→ **ABOUT THIS EXERCISE**:
Please report how many lines in the records below contain the word "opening", and give nothing else.

(Data entries)
━━━

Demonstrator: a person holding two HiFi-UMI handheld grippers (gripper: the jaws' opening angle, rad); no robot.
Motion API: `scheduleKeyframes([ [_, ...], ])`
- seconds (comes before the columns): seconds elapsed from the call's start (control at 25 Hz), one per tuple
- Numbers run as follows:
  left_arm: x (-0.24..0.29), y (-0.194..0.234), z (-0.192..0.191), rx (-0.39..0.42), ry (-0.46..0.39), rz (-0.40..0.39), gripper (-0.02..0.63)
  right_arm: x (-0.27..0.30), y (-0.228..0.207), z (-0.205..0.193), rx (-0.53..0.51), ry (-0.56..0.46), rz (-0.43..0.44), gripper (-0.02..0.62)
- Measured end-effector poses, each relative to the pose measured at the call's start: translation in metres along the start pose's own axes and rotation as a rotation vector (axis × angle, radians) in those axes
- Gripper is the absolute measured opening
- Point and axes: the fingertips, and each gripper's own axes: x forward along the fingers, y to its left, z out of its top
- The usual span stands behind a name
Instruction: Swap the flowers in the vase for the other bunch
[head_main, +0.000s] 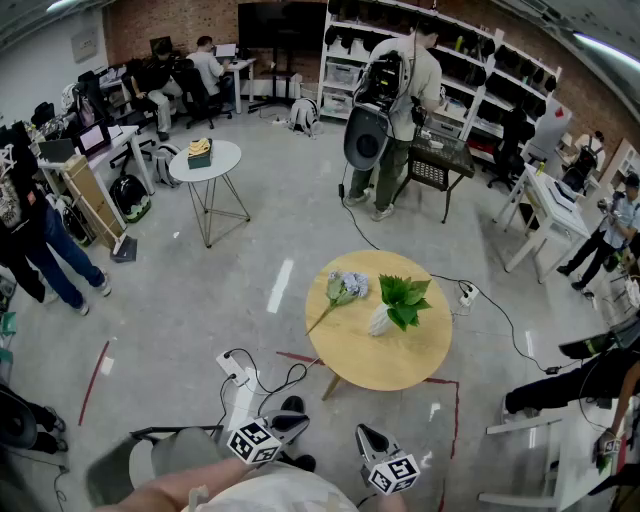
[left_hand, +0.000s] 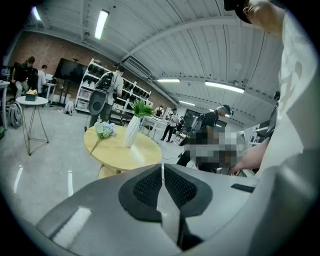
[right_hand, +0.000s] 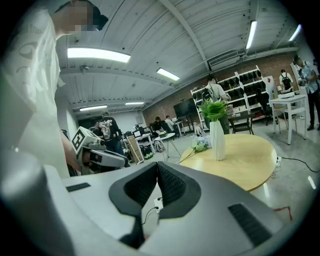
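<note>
Here, the left gripper (head_main: 290, 425) and the right gripper (head_main: 368, 438) are both pressed together and hold nothing. They hang well apart from the round surface (head_main: 390, 362), at its 7 and 6 o'clock. On it stands a white vase (head_main: 380, 320) with green leaves (head_main: 405, 297) inside. The blue flowers (head_main: 347, 289) lie just beside the vase, at its 9 o'clock.

From the head view, my left forearm (head_main: 175, 487) runs off the bottom edge behind the left gripper (head_main: 298, 422). The right gripper (head_main: 364, 434) hides its own arm. Well ahead of both, the green bunch (head_main: 405, 297) covers the mouth of the white vase (head_main: 380, 321). The blue flowers (head_main: 348, 287) beside it are too small to tell bloom from bloom.
</note>
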Motion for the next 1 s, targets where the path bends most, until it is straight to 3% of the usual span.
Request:
scheduleKeyframes([
  [0.32,-0.02,-0.032,-0.006,0.012,-0.032,0.019,0.018,-0.028,0.035,-0.004,-0.031,-0.007,0.034,0.008],
  [1.0,-0.008,-0.041,0.008,0.048,-0.047,0.037,0.018,-0.04,0.017,0.004,-0.045,-0.029,0.002,0.008],
])
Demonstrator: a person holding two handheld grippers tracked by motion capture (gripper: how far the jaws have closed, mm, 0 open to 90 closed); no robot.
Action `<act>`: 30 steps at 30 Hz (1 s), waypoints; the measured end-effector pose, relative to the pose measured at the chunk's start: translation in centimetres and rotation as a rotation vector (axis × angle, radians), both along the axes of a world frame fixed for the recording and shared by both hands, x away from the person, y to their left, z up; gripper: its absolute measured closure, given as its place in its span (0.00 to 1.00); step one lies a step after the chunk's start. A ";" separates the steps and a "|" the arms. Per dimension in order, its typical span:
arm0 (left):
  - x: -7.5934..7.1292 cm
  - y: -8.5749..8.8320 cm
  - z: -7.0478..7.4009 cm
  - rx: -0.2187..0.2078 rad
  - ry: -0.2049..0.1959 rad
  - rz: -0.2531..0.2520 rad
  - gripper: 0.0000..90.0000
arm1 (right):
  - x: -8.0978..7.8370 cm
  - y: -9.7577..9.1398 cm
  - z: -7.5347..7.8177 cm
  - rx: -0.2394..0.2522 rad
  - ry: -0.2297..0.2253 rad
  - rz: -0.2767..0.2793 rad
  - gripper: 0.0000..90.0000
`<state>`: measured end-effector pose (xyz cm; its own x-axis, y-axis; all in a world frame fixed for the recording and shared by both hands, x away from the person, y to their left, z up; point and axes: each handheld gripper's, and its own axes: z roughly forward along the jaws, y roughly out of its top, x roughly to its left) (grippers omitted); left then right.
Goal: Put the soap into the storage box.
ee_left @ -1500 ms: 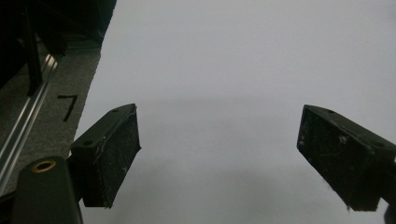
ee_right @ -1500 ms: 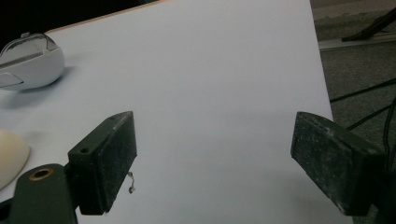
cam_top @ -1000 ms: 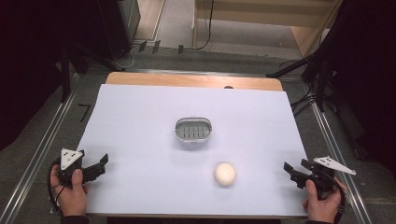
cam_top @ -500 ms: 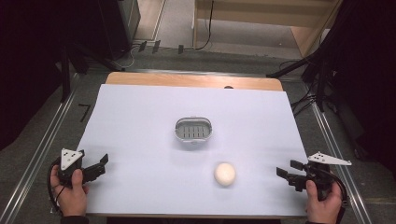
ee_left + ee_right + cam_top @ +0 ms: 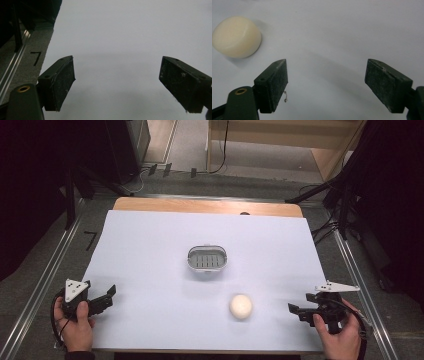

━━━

→ **THE COMPLETED TASK**:
2